___ Dataset extract
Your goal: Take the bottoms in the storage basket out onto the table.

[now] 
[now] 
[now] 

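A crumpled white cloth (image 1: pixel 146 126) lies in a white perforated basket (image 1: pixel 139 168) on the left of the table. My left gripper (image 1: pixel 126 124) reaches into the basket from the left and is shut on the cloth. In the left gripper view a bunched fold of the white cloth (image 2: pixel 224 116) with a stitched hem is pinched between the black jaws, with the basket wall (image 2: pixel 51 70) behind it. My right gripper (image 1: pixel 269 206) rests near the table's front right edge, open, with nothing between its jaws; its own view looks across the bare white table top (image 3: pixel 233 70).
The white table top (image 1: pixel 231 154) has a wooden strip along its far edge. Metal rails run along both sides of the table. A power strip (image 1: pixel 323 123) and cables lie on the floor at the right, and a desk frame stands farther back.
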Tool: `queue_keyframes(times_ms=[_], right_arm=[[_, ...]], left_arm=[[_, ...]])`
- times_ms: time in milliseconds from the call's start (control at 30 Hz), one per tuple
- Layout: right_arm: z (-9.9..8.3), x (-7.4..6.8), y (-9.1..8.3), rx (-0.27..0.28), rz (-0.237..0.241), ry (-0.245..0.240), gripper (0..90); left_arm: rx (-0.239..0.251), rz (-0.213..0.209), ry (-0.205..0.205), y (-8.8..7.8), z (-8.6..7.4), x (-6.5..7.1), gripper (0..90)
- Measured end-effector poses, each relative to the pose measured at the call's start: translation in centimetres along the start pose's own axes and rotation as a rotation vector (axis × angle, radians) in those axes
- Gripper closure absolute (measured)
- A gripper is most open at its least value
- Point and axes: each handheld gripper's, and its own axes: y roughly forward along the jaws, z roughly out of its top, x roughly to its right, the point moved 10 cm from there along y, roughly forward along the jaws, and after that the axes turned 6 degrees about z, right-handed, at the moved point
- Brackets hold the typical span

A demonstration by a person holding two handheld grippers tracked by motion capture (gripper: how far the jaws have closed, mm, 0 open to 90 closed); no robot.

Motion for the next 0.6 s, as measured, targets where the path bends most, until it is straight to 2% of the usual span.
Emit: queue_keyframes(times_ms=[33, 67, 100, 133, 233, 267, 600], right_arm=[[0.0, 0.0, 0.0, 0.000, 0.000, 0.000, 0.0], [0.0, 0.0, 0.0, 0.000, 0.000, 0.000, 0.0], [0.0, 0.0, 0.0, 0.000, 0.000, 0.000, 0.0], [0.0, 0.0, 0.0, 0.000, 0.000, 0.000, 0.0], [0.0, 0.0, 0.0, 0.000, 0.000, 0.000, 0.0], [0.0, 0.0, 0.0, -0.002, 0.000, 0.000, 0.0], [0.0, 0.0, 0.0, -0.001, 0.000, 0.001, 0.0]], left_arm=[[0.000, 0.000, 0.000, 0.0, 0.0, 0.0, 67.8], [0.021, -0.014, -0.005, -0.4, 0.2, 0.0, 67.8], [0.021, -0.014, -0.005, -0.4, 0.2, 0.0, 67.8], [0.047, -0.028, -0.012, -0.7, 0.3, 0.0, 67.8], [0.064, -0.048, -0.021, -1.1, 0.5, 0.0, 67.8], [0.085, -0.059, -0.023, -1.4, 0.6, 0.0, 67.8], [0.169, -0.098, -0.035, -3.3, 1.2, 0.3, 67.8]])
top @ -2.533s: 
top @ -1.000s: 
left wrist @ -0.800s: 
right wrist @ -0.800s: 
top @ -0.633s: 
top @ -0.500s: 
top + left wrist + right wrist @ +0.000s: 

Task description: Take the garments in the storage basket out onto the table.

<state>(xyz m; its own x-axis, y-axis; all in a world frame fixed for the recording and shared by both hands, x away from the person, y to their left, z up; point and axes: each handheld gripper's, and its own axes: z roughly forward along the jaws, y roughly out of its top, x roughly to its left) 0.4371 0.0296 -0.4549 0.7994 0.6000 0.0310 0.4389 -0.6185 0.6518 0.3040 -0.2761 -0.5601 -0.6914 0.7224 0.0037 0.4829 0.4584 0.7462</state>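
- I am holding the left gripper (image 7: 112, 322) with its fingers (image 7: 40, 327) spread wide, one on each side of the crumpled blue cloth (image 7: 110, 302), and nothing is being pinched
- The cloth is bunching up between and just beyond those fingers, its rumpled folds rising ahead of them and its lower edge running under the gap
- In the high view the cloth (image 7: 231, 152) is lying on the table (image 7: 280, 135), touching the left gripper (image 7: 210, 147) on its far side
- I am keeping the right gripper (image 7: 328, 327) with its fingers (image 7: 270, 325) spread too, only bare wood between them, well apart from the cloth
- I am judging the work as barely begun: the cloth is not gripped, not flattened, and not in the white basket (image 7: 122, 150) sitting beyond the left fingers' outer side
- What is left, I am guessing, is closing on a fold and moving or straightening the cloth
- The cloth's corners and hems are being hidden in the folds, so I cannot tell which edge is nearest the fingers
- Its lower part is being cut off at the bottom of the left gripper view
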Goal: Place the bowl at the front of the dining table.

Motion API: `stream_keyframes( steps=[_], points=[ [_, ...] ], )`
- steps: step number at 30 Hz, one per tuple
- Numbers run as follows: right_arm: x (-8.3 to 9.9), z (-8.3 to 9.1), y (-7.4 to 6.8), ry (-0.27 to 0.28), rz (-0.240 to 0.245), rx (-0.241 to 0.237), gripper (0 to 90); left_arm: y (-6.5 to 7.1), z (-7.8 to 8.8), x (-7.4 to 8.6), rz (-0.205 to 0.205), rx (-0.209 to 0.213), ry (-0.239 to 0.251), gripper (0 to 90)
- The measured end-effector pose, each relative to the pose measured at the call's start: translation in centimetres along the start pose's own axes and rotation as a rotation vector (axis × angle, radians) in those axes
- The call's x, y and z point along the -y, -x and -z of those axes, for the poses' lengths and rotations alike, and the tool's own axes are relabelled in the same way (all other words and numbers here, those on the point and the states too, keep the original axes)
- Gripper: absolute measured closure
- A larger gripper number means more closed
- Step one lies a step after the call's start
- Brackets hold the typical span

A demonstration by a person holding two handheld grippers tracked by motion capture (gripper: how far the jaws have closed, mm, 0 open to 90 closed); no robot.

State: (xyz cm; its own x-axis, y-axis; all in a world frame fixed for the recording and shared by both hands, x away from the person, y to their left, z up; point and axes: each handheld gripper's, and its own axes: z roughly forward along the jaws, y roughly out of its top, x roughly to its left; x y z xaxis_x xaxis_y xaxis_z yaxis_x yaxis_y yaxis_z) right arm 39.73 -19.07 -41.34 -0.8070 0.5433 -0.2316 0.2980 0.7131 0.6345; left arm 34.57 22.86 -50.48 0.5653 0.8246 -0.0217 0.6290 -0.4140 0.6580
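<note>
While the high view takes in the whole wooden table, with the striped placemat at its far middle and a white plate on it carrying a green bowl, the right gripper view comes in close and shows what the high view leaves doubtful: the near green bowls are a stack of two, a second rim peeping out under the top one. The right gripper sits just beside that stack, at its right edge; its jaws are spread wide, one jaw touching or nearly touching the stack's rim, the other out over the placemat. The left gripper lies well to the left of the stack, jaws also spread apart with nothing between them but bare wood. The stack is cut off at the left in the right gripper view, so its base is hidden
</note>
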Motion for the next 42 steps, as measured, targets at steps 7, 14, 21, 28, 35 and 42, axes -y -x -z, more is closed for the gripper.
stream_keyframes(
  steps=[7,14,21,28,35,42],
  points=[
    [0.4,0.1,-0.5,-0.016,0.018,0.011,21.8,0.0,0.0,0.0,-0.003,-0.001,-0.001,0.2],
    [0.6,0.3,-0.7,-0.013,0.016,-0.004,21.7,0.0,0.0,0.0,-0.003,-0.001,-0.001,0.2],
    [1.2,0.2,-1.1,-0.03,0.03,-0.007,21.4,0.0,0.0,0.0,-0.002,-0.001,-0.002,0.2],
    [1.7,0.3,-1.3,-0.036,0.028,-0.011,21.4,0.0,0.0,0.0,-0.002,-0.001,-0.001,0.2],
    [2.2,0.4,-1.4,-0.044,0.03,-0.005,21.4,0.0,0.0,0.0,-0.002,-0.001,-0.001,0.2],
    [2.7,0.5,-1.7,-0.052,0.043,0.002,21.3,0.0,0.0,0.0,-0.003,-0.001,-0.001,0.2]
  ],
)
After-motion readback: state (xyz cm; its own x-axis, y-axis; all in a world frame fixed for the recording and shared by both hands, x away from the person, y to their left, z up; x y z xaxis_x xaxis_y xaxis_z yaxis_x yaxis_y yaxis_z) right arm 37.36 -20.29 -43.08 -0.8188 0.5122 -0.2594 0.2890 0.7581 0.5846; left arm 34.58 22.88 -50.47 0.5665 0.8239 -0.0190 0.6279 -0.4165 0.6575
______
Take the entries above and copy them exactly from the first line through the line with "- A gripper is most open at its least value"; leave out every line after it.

_Solution for this problem:_
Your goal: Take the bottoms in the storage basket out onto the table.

[now] 
[now] 
[now] 

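A crumpled white cloth (image 1: pixel 146 126) lies in a white perforated basket (image 1: pixel 139 168) on the left of the table. My left gripper (image 1: pixel 126 124) reaches into the basket from the left and is shut on the cloth. In the left gripper view a bunched fold of the white cloth (image 2: pixel 224 116) with a stitched hem is pinched between the black jaws, with the basket wall (image 2: pixel 51 70) behind it. My right gripper (image 1: pixel 269 206) rests near the table's front right edge, open, with nothing between its jaws; its own view looks across the bare white table top (image 3: pixel 233 70).
The white table top (image 1: pixel 231 154) has a wooden strip along its far edge. Metal rails run along both sides of the table. A power strip (image 1: pixel 323 123) and cables lie on the floor at the right, and a desk frame stands farther back.
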Tool: `queue_keyframes(times_ms=[_], right_arm=[[_, ...]], left_arm=[[_, ...]])`
- times_ms: time in milliseconds from the call's start (control at 30 Hz), one per tuple
- Layout: right_arm: z (-9.9..8.3), x (-7.4..6.8), y (-9.1..8.3), rx (-0.27..0.28), rz (-0.237..0.241), ry (-0.245..0.240), gripper (0..90); left_arm: rx (-0.239..0.251), rz (-0.213..0.209), ry (-0.205..0.205), y (-8.8..7.8), z (-8.6..7.4), x (-6.5..7.1), gripper (0..90)
- Measured end-effector poses, each relative to the pose measured at the call's start: translation in centimetres along the start pose's own axes and rotation as a rotation vector (axis × angle, radians) in those axes
- Gripper closure absolute (measured)
- A gripper is most open at its least value

The output has nothing more to it.